The two boys develop an unusual friendship, with Hilary risking his school career to sneak away to Finn’s hut whenever possible. Hilary does everything he can to protect his secret life, even when it means hurting the one schoolmate who seems to like him. In his refuge from St. Oswald’s, he learns survival skills, and for the first time, the adult responsibilities that come with caring about someone else.

Precarious as the coastline itself, Hilary’s fantasy world cannot last. His lies to teachers and students eventually catch up with him. The vast differences between Hilary and Finn—less perceptible in the hut than in the outside world—ultimately tear them apart.

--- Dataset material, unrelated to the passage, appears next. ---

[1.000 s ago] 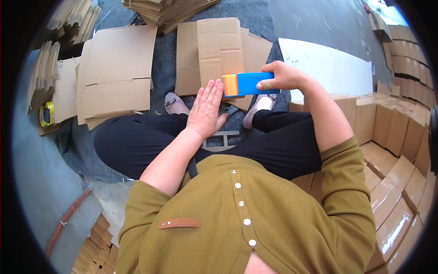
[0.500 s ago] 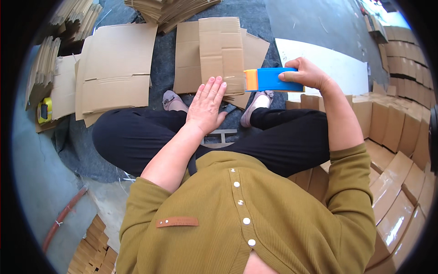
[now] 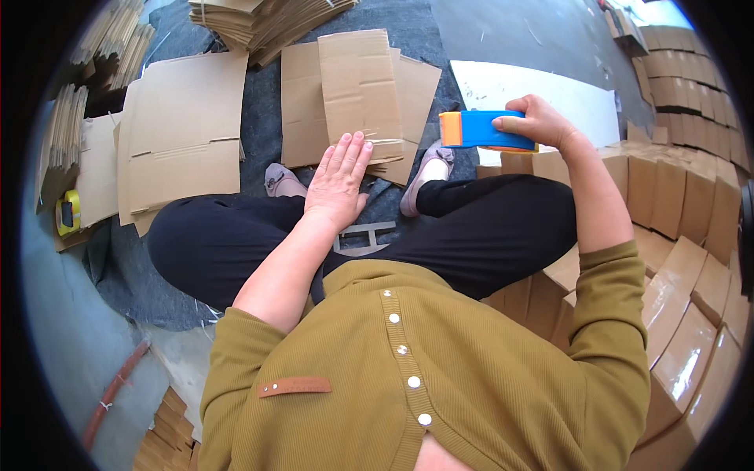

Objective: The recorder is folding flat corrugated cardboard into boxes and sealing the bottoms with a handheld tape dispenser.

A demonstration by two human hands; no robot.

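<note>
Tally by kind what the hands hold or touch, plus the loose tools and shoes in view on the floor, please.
Tape dispensers: 1, blue and orange, held in the right hand
Flat cardboard sheets under the left hand: 1
Tape rolls: 1, yellow, at the left edge
Shoes: 2
Total: 5

Single head-worn fisheye view, looking steeply down, close over lap and floor
</note>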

Meg Rosoff’s third novel enchants readers with its lyrical prose, engaging storytelling, and profound insight. An astute observer of the human heart, Rosoff captures the rush and the cruelty of adolescent desire and the imprint it leaves on a person. What I Was is an unusual coming-of-age story that examines the fluidity of identity and the ways in which people consciously redefine themselves in the face of love.

 


ABOUT MEG ROSOFF

Meg Rosoff was born in Boston and moved to London in 1989, where she lives now with her husband and daughter. Formerly a YA author, Meg has earned numerous prizes, including the highest American and British honors for YA fiction: the Michael L. Printz Award and the Carnegie Medal. A movie based on her first novel, How I Live Now, is in development with Passion Pictures.

 


DISCUSSION QUESTIONS
  • Hilary participates in a bet with his classmates that he won’t last three terms at St. Oswald’s school. What distinguishes him from the other boys at St. Oswald’s and what keeps him from fitting in?
     
  • Hilary’s world at boarding school is confining, cold, and at times, brutal. Finn’s world, despite its physical dangers and harsh economic reality, seems liberating to Hilary. Is he romanticizing Finn’s life or is Finn’s life truly freer?
     
  • On first glimpse, Hilary is struck immediately by the mysterious figure of Finn on the beach and describes the vision as looking into the mirror at someone he’d always hoped to be. What does Finn represent to Hilary and how is it different from Hilary’s own image of himself? How are they similar?
     
  • As the older Hilary looks back on his life, he evokes an image of himself that is at once sharply insightful, darkly cynical, and, at times, naïve. What are some of his blind spots? What does he see as an adult that he could not see as a teenager?
     
  • The reader has little access to Finn’s thoughts throughout the novel. What do you think Finn gets out of his relationship with Hilary?
     
  • From Hilary’s perspective, formal schooling is mostly useless and serves only to cement students’ social status and privileges. Finn, on the other hand, is self-taught. What sort of education does Hilary get from his adventures with Finn?
     
  • Hilary often complains about the constant and needy presence of his schoolmate Reese. What is Reese’s role in this story? What, if anything, does he teach Hilary?
     
  • Hilary is interested in the history of the land and the book is strewn with descriptions of the changing coastline and tides. What is the significance of these passages? How does Hilary’s idea of history change over time?
     
  • At the book’s climax, Finn reveals that he’s not who Hilary thought he was. Was Hilary responsible for failing to see the real Finn? Would Hilary have been as infatuated with Finn had he known the truth all along?
     
  • Hilary is ultimately found not guilty of any crimes. Is he guilty of any moral offenses? Or are the events of the novel simply a result of him being confused and young?
     
  • Hilary is consumed with the desire to be Finn, and little-by-little he transforms himself in Finn’s image. To what extent is identity shaped by close relationships like these? Has Hilary’s identity changed by the end of the story?